For Newsweek writer Jenny Block, it's not Tiger Woods who got himself into the trouble he's currently facing, it's his marital vows.
“What should not be tolerated is hypocrisy – and that's where Tiger's vow of marriage got him into trouble,” she argued in a Dec. 10 article. “If you want to be monogamous, great – but don't think you can claim it while you sleep around. It's not fair and, quite frankly, it's exhausting.”
Block argued that it's not “surprising” to learn of Woods' affairs because his “entire life is based on winning; on having, doing, and being more … why on earth would anyone think 'settling down' was even in his vocabulary?”
But Block has a solution to the problem of adultery.
In what could be an advertisement for open marriages, Block explained that she and her husband “jointly decided that monogamy just wasn't for us” after she had an affair with a woman.”
“We love each other and want to be together, but monogamy is not the cornerstone of our partnership – trust is. So we decided to open up our relationship to other people,” she wrote.
Block portrayed her open marriage as a relational utopia:
First we both dated the same woman. Then my husband dated her and I saw other people. And then they broke up and I dabbled until I met a woman, who like my husband, I cannot imagine being without. And so now it's her and me and him and him and me, and we are all fabulous friends. Everyone gets their needs met. No one feels left out or guilty, and the only time any of us questions our lifestyle is when we let those Disney movies come creeping back into our heads.”
She based her argument in favor of open relationships on a belief that, “Human beings desire variety” and “multiple partners”

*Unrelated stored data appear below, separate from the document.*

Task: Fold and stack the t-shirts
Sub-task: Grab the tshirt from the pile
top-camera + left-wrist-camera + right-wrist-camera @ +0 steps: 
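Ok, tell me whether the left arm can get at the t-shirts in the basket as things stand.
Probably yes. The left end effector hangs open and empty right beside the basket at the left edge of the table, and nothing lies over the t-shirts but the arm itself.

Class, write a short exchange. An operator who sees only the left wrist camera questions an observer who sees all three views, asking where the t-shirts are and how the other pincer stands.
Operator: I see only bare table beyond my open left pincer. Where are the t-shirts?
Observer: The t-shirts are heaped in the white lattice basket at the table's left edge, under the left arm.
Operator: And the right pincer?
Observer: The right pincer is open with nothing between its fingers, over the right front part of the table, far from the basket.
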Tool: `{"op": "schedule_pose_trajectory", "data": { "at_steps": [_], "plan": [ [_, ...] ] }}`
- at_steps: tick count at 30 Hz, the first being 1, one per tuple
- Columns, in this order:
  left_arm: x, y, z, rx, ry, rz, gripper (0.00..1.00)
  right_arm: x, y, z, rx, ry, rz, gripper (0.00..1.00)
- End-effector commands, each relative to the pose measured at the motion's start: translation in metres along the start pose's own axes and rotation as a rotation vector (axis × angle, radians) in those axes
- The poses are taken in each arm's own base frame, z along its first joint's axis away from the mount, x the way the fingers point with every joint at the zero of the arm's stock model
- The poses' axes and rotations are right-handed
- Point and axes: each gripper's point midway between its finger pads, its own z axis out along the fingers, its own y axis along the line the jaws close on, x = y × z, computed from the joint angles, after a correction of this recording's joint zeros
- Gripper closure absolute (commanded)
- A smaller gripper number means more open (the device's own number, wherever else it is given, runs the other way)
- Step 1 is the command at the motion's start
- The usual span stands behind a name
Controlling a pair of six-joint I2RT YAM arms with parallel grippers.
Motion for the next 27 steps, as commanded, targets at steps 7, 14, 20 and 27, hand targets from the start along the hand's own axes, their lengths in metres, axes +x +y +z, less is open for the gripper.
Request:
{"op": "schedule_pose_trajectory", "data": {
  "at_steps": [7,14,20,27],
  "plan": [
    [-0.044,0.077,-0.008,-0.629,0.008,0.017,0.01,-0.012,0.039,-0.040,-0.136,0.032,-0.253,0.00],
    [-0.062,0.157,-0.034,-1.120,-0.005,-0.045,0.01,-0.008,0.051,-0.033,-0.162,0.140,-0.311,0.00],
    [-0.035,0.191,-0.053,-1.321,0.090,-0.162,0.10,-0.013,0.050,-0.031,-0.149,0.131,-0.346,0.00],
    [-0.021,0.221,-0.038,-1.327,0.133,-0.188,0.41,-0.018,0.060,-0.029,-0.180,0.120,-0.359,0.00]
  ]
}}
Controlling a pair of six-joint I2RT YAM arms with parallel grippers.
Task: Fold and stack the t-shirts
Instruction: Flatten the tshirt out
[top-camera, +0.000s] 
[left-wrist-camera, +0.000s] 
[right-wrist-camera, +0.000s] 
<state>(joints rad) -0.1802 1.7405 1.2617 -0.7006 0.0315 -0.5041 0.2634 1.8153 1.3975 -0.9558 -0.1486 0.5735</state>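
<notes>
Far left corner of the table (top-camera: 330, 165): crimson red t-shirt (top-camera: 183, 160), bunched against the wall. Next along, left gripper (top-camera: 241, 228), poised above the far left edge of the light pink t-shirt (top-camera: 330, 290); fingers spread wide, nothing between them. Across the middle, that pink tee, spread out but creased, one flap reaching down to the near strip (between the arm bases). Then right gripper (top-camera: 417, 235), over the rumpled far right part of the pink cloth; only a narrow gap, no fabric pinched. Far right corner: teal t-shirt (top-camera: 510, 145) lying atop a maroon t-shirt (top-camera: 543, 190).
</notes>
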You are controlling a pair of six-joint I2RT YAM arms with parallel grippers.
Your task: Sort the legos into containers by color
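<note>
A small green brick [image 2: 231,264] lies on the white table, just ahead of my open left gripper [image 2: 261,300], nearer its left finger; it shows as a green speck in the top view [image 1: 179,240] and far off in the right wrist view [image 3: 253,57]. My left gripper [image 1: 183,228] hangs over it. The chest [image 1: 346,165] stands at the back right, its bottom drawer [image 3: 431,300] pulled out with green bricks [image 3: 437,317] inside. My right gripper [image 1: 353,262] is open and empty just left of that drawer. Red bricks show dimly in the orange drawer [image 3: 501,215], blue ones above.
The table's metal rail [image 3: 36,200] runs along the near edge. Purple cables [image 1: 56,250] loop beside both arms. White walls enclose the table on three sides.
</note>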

“It's a simple fact that's built into our biology,” she claimed. “And while some choose monogamy simply because it feels right, I think many more of us choose it because we think it's what we're supposed to do. You don't want to end up as an old maid or a lonely bachelor, do you?”
“Monogamy just isn't always realistic. There's nothing wrong with admitting that,” continued Block. “It simply doesn't work for some. And just as people choose different religions, eating habits, and places to call home, I believe we should be able to choose different ways to live out our relationship.”

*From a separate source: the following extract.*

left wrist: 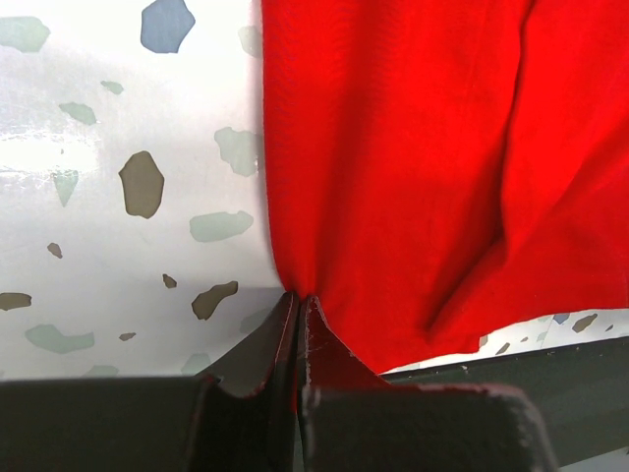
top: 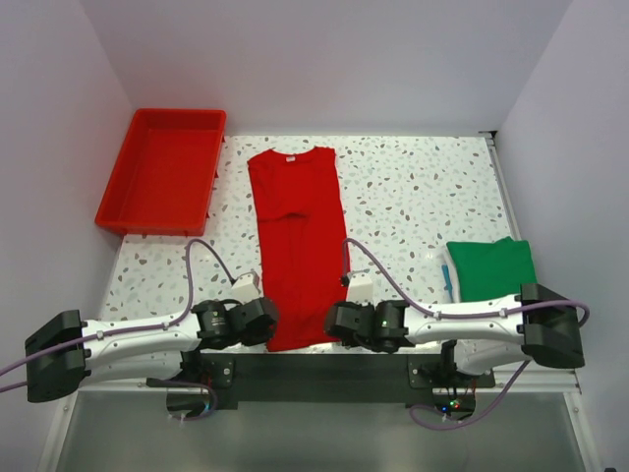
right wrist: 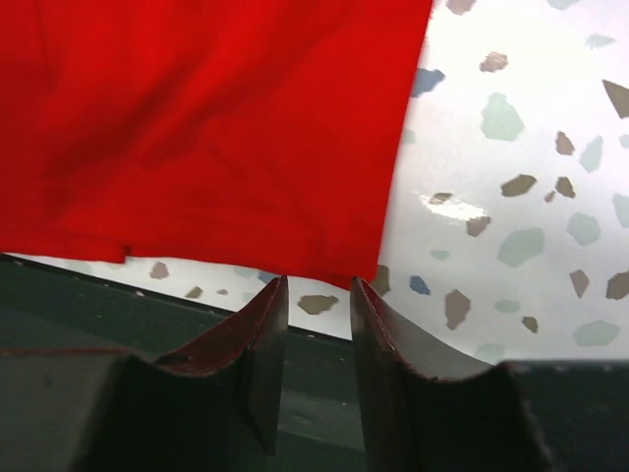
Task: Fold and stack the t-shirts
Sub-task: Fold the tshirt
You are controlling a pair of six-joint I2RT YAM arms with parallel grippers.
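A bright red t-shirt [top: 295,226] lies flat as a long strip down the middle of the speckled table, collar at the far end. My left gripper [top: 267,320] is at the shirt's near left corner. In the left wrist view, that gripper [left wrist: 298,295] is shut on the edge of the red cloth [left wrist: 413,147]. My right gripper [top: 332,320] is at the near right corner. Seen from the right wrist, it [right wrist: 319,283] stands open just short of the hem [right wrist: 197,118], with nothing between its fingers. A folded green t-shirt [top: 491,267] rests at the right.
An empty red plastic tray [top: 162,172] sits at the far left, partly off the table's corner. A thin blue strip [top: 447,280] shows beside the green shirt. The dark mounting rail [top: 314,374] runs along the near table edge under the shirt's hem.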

She later insisted, “monogamy is a choice.” “But until it's treated like one, cheating scandals will continue to pop up and the public will continue to eat them up.”
What Block failed to understand is that it's not monogamy that causes cheating scandals – it's caused by individuals who do not take the concept seriously enough to use self-control in the face of temptation.
Cheating scandals are caused by cheaters, not by the principle of monogamy.